Begitulah asal-usulnya secara singkat.

Pada waktu masih kecil aku sering bermain ke rumah Kakek. Karena di belakang rumah Kakek banyak pohon buah-buahan yang boleh dipetik semauku. Tapi setelah remaja, aku mulai jarang main ke sana. Apalagi setelah dewasa, aku tak pernah lagi main ke rumah kuno tapi sangat kokoh dan berwibawa itu.

Setelah Kakek wafat, rumah antik itu hanya dihuni oleh Oma, Ratih dan seorang pembantu yang sudah tua. Dan setelah Ratih tinggal di rumahku, tentu saja tinggal Oma dan pembantunya saja yang menempati rumah sebesar itu.

Setibanya di rumah bergaya zaman kolonial Belanda itu, Ratih langsung berseru, “Mamaaa…”

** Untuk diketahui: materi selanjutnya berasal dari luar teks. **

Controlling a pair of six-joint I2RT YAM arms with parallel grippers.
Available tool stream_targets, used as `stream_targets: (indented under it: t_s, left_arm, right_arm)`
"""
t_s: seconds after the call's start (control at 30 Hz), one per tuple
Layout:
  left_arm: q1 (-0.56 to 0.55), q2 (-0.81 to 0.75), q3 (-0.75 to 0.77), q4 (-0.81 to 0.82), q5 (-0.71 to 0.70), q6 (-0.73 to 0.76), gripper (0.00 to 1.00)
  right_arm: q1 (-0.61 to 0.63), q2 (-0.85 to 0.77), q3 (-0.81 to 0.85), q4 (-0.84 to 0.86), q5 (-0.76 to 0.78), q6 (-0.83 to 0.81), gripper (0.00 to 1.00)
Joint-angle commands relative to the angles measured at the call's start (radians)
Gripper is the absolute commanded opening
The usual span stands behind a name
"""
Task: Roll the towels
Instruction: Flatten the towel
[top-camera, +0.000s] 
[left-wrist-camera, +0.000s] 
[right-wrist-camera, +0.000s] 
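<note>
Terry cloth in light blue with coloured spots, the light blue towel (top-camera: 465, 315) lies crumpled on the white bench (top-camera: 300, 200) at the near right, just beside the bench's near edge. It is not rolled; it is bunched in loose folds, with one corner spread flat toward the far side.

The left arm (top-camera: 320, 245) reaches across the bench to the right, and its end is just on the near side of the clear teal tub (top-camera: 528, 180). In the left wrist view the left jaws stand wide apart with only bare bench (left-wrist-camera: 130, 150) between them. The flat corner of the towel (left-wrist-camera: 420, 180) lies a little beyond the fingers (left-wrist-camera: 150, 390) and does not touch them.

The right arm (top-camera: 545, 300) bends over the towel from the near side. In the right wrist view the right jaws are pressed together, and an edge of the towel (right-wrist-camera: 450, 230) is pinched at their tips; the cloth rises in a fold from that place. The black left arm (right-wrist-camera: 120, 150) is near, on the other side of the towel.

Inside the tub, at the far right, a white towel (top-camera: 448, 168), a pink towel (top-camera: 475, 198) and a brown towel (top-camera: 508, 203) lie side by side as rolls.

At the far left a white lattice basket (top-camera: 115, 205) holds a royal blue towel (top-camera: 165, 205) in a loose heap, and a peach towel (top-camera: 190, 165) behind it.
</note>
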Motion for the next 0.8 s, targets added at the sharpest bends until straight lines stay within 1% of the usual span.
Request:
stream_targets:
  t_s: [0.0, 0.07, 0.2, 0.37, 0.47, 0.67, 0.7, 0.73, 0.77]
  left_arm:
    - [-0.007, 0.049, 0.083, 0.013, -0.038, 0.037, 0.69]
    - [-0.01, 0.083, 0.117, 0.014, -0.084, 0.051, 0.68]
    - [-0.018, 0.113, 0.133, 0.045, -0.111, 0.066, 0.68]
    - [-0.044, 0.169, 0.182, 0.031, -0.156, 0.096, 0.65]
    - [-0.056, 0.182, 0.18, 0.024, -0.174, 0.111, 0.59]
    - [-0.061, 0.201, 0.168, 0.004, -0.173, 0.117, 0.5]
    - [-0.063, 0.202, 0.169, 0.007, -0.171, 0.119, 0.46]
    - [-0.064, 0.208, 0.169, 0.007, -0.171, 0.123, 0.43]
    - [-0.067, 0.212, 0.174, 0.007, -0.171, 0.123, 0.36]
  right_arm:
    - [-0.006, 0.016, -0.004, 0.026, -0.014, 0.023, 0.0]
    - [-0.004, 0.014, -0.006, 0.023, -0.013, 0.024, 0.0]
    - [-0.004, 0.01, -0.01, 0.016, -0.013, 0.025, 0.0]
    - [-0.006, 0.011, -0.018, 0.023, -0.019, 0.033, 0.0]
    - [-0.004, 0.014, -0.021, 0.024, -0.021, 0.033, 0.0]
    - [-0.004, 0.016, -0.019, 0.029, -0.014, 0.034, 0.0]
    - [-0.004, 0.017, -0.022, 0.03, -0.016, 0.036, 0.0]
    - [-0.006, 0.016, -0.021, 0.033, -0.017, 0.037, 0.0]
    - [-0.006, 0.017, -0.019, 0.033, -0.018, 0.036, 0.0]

Lalu seorang wanita cantik yang usianya memang lebih muda daripada Bunda itu muncul di ambang pintu depan. “Ratih?! Sama siapa?”

“Tuh… sama Boss…”

Oma memandangku lalu berseru tertahan, “Ini Odi?!”

“Iya Oma,” sahutku yang kulanjutkan dengan mencium tangan ibu tiri Bunda itu.

Oma memelukku sambil mengusap-usap rambutku, “Odi… Odi… setelah dewasa kamu jadi ganteng begini ya?”

“Dari kecil juga aku ganteng, Oma,” sahutku dengan nada bercanda.

“Ganteng apa? Waktu kecil kamu dekil, kayak anak gak terurus,” kata Oma sambil mencubit pipiku, “Tapi sekarang… ya Tuhan… kamu kok jadi ganteng gini sih?! Ayo masuk Odi… “Oma menuntunku masuk ke dalam rumah peninggalan Kakek itu.

“Sekarang Odi sudah kaya, Mam,” kata Ratih setelah kami duduk di sofa ruang tamu.

“Iya… syukurlah. Biar ada yang membangkitkan kembali ibumu setelah dibuat terpuruk oleh ayahmu, Odi.”

“Iya Oma,” sahutku.

Ratih berdiri dan berkata kepada ibunya, “Pakaianku yang tempo hari baru dicuci, sudah disetrikain sama si bibi Mam?”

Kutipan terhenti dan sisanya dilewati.